On 19/10/20 3:03 am, Mathieu Othacehe wrote:
Hello Miguel & Brendan,
AFAIU from the code, the first partition should not be created by the
installer but it won't be removed if it was found on the disk
beforehand. Tomorrow I'll give a try at the full installation process,
I must have overlooked something if it still being created in that
case...
Thanks for your help on this topic! Brendan is probably using a GPT
partitionned disk on a non-UEFI compatible machine. Hence, as you
noticed, the installer does not create a bios_grub partition.
This is a problem as this partition is necessary for GRUB and I think
that your patch is fixing the problem. The "auto-partition!" procedure
is also leaving a probably pre-existing ESP partition, but I don't
really understand how it appeared in the first place.
Brendan, did you use "manual partitioning" to create an ESP partition?
Hmm I forget what was on this drive. I used to have Windows 10 on it,
then I can't
remember. I may have installed Arch Linux on it.
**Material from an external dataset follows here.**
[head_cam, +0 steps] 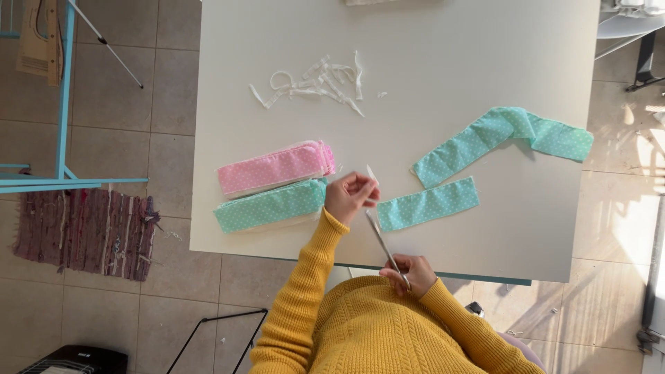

What ever was on it, I
just ran the
installer letting it do it's thing selecting Encrypted root with LVM
because I wanted to
see if that worked. it didn't, then I tried the default, before posting
the bug report.
Finally I went though with Miguel's patch selecting all the defaults and
that was
the result.
I feel the installer should not care what was on the drive to begin
with, it should just
format the drive how it sees fit. Why should the existing contents of
the drive
affect the outcome when we are reformatting everything anyway?